» **Task goal**: Return the following from the records below: each line, word for word, starting with the line that contains "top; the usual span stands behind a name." and going on through the line that contains "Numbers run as", with nothing outside that range.

» **Entries taken from a collection**:
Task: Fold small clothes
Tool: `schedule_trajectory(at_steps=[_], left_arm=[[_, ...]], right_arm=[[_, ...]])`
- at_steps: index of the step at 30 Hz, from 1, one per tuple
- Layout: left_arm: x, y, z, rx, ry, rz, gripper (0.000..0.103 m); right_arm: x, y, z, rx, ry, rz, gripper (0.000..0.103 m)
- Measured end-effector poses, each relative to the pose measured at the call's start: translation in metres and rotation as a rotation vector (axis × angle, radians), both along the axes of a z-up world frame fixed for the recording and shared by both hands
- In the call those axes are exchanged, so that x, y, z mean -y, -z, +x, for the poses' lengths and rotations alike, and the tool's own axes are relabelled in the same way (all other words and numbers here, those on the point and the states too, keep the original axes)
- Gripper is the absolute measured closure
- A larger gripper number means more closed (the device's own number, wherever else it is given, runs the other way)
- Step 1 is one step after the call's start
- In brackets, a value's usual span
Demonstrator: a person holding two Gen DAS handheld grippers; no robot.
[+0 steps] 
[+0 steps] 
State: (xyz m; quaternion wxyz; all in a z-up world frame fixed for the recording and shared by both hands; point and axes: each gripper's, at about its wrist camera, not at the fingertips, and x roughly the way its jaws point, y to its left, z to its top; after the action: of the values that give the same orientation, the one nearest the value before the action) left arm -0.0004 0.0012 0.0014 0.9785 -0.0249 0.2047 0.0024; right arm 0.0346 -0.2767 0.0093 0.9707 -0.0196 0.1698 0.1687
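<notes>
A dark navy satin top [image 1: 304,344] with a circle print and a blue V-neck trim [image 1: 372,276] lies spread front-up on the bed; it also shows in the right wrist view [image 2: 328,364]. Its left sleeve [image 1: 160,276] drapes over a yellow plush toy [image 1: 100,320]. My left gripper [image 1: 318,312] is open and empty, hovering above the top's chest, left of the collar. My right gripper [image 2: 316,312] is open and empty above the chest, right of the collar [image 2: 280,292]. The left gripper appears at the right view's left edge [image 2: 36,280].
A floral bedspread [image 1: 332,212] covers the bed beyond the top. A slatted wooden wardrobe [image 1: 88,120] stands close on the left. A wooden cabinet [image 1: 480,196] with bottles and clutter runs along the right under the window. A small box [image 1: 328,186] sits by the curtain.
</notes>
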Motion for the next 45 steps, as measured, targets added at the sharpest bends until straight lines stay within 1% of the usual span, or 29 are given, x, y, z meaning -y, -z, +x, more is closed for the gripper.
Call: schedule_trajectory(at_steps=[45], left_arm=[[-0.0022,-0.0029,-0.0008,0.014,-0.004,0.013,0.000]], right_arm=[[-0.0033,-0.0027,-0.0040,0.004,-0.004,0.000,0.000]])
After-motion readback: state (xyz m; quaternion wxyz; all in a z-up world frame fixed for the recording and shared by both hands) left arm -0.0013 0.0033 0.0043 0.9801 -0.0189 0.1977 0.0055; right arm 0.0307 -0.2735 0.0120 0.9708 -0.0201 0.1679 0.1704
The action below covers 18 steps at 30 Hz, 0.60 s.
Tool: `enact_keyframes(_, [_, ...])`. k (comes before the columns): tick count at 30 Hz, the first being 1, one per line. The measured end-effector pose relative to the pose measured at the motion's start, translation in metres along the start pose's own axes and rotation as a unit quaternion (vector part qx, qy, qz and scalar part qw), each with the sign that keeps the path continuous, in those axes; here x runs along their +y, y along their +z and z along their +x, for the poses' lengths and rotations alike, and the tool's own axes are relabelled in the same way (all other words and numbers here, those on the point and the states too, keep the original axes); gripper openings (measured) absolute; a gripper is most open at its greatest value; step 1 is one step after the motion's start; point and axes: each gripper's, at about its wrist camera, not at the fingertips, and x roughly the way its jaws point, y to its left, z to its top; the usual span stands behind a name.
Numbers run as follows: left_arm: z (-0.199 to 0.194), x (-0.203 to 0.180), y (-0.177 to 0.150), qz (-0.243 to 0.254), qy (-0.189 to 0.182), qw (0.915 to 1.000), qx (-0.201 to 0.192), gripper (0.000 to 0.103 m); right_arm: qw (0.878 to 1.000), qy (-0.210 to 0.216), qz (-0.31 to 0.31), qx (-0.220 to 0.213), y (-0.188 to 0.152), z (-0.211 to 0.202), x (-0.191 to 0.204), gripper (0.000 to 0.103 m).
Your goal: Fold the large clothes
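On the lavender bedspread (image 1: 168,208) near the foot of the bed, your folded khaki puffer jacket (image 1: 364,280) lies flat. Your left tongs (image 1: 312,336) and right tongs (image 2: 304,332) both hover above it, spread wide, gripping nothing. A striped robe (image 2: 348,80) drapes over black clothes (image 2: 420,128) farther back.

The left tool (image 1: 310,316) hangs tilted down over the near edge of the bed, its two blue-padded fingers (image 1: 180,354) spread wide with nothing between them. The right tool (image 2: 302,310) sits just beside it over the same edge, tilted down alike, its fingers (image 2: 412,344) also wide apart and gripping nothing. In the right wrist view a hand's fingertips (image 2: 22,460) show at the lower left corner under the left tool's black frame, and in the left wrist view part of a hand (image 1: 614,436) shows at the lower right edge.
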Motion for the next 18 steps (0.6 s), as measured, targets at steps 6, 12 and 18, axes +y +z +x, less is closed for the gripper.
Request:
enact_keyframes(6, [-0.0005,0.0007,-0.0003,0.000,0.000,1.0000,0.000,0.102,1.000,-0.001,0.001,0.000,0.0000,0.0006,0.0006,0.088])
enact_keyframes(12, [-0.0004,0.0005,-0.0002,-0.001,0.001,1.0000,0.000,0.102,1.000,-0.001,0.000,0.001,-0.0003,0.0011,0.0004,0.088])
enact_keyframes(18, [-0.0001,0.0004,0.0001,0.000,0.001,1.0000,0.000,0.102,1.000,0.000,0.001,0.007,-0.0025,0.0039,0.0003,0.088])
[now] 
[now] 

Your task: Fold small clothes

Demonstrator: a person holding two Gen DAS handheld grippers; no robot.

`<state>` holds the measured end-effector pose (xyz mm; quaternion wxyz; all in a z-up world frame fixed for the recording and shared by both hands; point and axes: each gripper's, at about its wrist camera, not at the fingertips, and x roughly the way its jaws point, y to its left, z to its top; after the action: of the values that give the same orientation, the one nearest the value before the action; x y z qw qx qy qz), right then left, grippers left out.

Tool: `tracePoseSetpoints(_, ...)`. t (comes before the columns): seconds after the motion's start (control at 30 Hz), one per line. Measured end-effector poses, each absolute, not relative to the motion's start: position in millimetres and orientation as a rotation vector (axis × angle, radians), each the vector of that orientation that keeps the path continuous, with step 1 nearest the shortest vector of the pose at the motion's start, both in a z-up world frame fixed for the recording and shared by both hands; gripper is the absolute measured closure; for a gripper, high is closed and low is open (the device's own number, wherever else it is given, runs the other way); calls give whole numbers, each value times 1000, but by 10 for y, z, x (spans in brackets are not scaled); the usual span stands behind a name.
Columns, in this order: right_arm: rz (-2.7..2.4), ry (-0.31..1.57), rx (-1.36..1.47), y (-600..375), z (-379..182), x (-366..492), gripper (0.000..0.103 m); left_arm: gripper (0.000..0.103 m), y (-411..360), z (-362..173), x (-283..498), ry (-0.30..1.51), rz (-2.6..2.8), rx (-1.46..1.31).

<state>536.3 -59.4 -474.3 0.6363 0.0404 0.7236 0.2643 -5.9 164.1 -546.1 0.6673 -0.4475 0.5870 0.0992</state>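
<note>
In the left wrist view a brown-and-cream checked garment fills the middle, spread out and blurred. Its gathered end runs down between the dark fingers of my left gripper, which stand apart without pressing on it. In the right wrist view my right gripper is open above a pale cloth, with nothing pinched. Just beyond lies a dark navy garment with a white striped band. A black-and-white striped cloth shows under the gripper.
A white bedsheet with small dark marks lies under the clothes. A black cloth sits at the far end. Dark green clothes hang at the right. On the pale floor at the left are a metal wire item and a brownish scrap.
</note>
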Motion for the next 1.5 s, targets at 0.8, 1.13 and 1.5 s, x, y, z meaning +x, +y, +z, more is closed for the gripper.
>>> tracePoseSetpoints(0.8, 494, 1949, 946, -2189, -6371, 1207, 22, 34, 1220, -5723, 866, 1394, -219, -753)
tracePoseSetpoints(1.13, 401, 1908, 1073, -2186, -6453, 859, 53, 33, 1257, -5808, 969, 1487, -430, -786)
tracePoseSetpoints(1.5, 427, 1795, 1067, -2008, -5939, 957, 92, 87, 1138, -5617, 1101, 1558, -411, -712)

» **Result of this exercise**:
Tool: `enact_keyframes(_, [_, ...])`. k (comes before the columns): tick count at 30 Hz, the first being 1, one per line. The measured end-effector pose relative to the pose measured at the motion's start, translation in metres along the start pose's own axes and rotation as a unit quaternion (vector part qx, qy, qz and scalar part qw), each with the sign that keeps the path continuous, in those axes; here x runs along their +y, y along their +z and z along their +x, for the poses' lengths and rotations alike, and the tool's own axes are relabelled in the same way (all other words and numbers here, those on the point and the states too, keep the original axes); gripper openings (measured) absolute; a gripper is most open at its greatest value; step 1 is one step after the motion's start; point and axes: each gripper's, at about its wrist camera, not at the fingertips, and x roughly the way its jaws point, y to its left, z to its top; the usual span stands behind a name.
Numbers run as follows: left_arm: z (-0.199 to 0.194), x (-0.203 to 0.180), y (-0.177 to 0.150), qz (-0.243 to 0.254), qy (-0.189 to 0.182), qw (0.915 to 1.000), qx (-0.201 to 0.192), gripper (0.000 to 0.103 m); right_arm: qw (0.878 to 1.000), qy (-0.210 to 0.216), qz (-0.31 to 0.31), qx (-0.220 to 0.213), y (-0.188 to 0.152), z (-0.211 to 0.202), x (-0.191 to 0.204), gripper (0.000 to 0.103 m).

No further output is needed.